The widow's war

Home > Other > The widow's war > Page 10
The widow's war Page 10

by Sally Gunning


  “How long?”

  “A week. Maybe two. Ah, well, naught to do but keep up the regimen I described to you and send for me if you need me.”

  As Sam Cowett said nothing, Lyddie said, “Yes. Thank you.”

  The doctor motioned to Lyddie. She followed him to the door of the house, and he leaned over, speaking low. “You watch out for yourself, Widow Berry. There’s of course not a shred of hope for that poor woman, and when she goes, there’s no telling what he’ll do. I understand you’ve managed to complicate things with your son, but if you don’t mind my saying, considering that I’ve known you a long time now—”

  “I’ll watch out for myself,” Lyddie said. “Thank you.”

  She reentered the sickroom. Sam Cowett sat staring at his wife.

  “A week or two.”

  “Yes.”

  “I’ve a boat needs caulking and graving. She’s had a hard winter at whaling.”

  “Then why don’t you do it? I’m able to stay, I told you.”

  “For pay.”

  “Yes, for pay. Let’s not talk that round again. I’m through with kindness, I assure you.”

  His face did something that reminded her, absurdly, of Eben Freeman.

  They settled on meals plus two shillings a day, or its equivalent in goods.

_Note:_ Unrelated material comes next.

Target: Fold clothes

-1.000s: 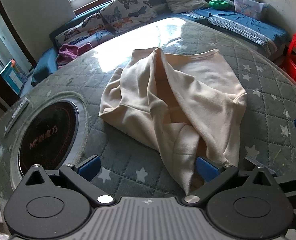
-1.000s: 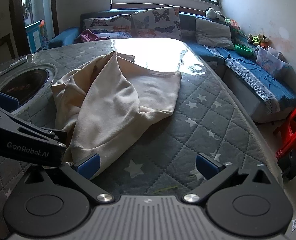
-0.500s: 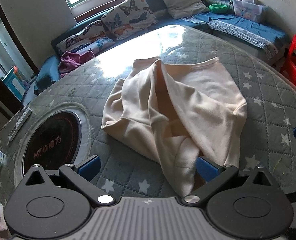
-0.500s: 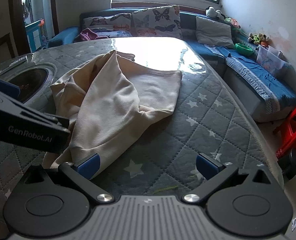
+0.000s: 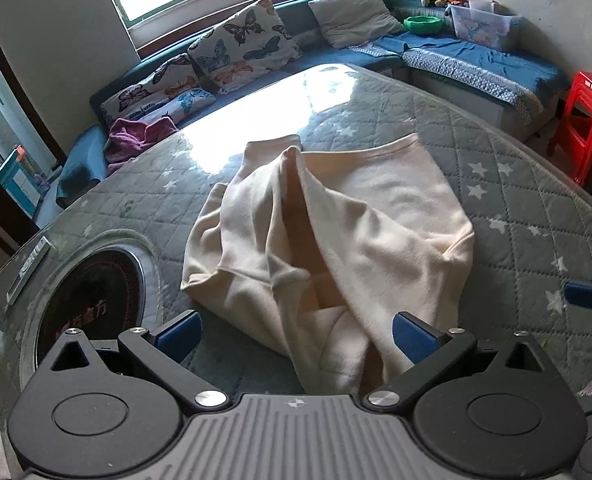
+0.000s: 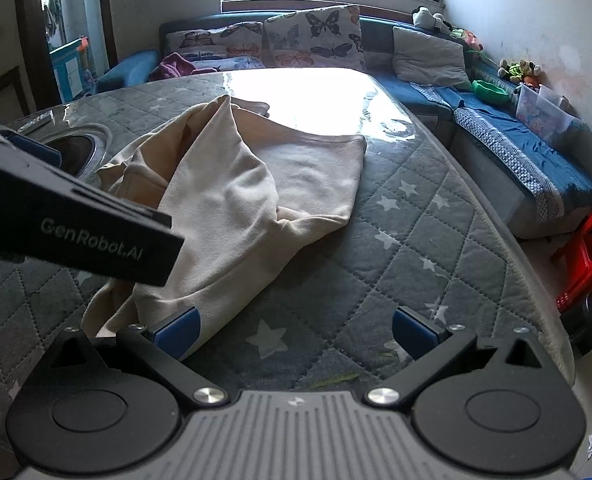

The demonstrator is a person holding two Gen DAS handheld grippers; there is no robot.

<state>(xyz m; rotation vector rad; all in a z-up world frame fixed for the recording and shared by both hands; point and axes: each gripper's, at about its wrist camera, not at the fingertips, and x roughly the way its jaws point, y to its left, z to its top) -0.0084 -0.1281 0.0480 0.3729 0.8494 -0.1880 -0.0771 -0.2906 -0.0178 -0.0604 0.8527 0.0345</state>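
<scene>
Cream garment (image 5: 359, 232) bunched on the quilted star-patterned counter (image 6: 435, 248).
Its near edge lies between the spread fingers of the left gripper (image 5: 296, 338); the right gripper (image 6: 296, 330), fingers apart, has its left pad at the hem, over bare quilting.

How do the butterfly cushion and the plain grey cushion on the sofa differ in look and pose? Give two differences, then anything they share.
1. The butterfly cushion is pale with dark and orange butterfly prints; the plain grey cushion has no pattern.
2. The butterfly cushion stands fairly upright against the sofa back; the grey cushion slumps lower and flatter.
Shared: both are squarish and rest on the blue sofa behind the table.
</scene>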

  Lyddie would have liked to say that her head was filled with concern for Rebecca Cowett, and that thought did occupy a fair portion of her mind, but the rest of it was filled with food. In addition to the stew she found the remains of a turkey pie and an Indian pudding and milk and dried fish and dried meat and dried pumpkin and pickle and applesauce and a fine, heavy rye loaf and a tub of butter and a whole cheese and a basket of eggs and tea, fresh bohea tea, and a tin of seedcakes. The Indian wolfed down the turkey pie before he left, but Lyddie went back for the stew, spearing out fat chunks of meat and vegetables to conserve the broth for Rebecca, icing a thick slice of dark bread with butter, brewing up a strong pot of tea, finishing all with seedcake and applesauce and counting herself well paid for that day and the next one, too.

  The Indian was gone three hours. He returned in the middle of the afternoon to find no change in his wife. He would not return to the shore. He would not try to sleep. He paid Lyddie for the day, by mutual accord, a pound of cheese, one of butter, and a half-dozen eggs.

  19

  The next day the Indian worked at the shore again, this time through heavy rain. As soon as he got home he retreated to change into dry clothes, then went directly to see his wife. As Lyddie had yet to make her report, and as it was supper hour, she set out a plate with bread and butter and cheese and waited. At first all was silent in the little room, but soon she heard his voice, deep and low and so intimate it took her aback. “Beck? Beck. Wake up, now.”

  More silence.

  He reappeared and looked at the plate. “I said naught about you feeding me.”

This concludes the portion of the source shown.